His nephews and niece claimed that the estate should be administered either under a corrected version of the wills or under the rules of intestacy. By contrast, his cousin, Susan Lythgoe, relied on a the 2009 will. The Claimants not only challenged the testamentary documents but separately alleged that the will writers had been negligent in preparing the 2009 will.
Procedural issues before the Court
Ahead of trial, the Claimants sought to involve the will-writing company in the probate claim. Their primary proposal was to add Trust Inheritance Ltd purely for the purpose of determining costs, arguing that the drafting errors had triggered the litigation in the first place. Alternatively, they sought to consolidate the negligence claim with the probate proceedings.
The Claimants also invited the Court to ensure the will writers were compelled to attend mediation that had already been fixed for later in 2025.
Why consolidation was ordered
His Honour Judge Paul Matthews declined to add the will writers on a costs-only basis. That mechanism, the Court said, is only properly used where wrongdoing is accepted or is beyond reasonable dispute. Here, Trust Inheritance Ltd denied the allegations, so matters such as causation and whether any loss had been suffered required full exploration.
Given the overlap between the issues, the Court instead directed consolidation. This allows all the factual and legal questions – construction of the wills, rectification, and the negligence claim – to be dealt with in a single High Court claim.
The Court’s approach to mediation
Once consolidation was ordered, Trust Inheritance Ltd became a substantive party. That opened the door to the Court directing its participation in mediation under CPR 3.1(2)(o) and the principles confirmed in Churchill v Merthyr Tydfil (which confirmed that the courts can order parties to engage in Alternative Dispute Resolution). The Judge noted the limited value of the estate, the significant factual disputes between the three sides and the risk that costs could eclipse the assets. Against that
backdrop, the Court considered the case “one that calls out for mediation” and ordered the will writers to take part in the October session.
What this means for practitioners
This case is relevant to will-writers, contentious probate lawyers and all litigators. Essentially, any will-drafter, whether solicitors or unregulated, faces real exposure where instructions are not handled carefully. Disputes may extend beyond rectification and draw them directly into litigation.
In the meantime, specialist contentious probate lawyers should anticipate that negligence and probate claims will often be treated as indivisible. Running them separately is unlikely to find favour where the issues are intertwined.

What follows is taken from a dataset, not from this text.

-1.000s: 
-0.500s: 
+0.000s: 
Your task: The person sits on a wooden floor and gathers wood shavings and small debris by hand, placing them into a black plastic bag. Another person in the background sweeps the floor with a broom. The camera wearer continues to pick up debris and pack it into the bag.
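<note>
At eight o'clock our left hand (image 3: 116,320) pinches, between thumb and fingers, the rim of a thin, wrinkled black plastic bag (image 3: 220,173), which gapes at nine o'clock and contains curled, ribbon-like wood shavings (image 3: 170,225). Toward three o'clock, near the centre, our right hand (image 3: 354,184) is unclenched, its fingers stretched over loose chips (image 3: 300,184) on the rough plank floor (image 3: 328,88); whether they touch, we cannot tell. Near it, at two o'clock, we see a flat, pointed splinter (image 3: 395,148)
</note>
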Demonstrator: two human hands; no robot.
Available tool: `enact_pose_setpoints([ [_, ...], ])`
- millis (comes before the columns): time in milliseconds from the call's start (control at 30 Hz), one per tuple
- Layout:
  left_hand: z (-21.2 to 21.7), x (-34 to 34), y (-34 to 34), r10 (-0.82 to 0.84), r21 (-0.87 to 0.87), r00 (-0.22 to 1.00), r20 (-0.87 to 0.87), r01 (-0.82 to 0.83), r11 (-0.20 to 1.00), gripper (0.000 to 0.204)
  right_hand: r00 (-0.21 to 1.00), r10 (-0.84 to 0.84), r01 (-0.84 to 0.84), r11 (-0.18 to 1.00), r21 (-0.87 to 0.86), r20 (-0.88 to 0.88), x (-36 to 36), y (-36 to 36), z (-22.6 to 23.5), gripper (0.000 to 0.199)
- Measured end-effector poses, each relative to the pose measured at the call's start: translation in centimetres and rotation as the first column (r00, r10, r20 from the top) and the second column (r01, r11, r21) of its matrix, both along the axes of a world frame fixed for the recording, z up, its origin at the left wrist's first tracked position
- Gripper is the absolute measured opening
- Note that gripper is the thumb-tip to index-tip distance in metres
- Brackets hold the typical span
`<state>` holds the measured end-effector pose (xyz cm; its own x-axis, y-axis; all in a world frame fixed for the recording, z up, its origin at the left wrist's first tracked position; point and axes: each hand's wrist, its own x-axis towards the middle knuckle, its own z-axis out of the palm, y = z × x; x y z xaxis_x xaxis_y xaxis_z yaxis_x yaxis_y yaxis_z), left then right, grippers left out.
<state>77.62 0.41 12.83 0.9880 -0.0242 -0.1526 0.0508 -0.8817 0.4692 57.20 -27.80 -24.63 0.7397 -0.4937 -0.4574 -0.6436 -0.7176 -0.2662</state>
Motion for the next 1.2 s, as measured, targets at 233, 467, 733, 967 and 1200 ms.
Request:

Finally, the case is relevant to any litigator as there is now an expectation that the Courts will be assertive in requiring ADR, especially in lower- to mid-value estates where proportionality is paramount.
Conclusion
The judgment in Ivey v Lythgoe underscores the Courts’ preference for unified case management and their willingness to mandate mediation. It is a timely reminder that clear, accurate recording of testamentary intentions is essential, and that missteps in will drafting can have extensive procedural consequences.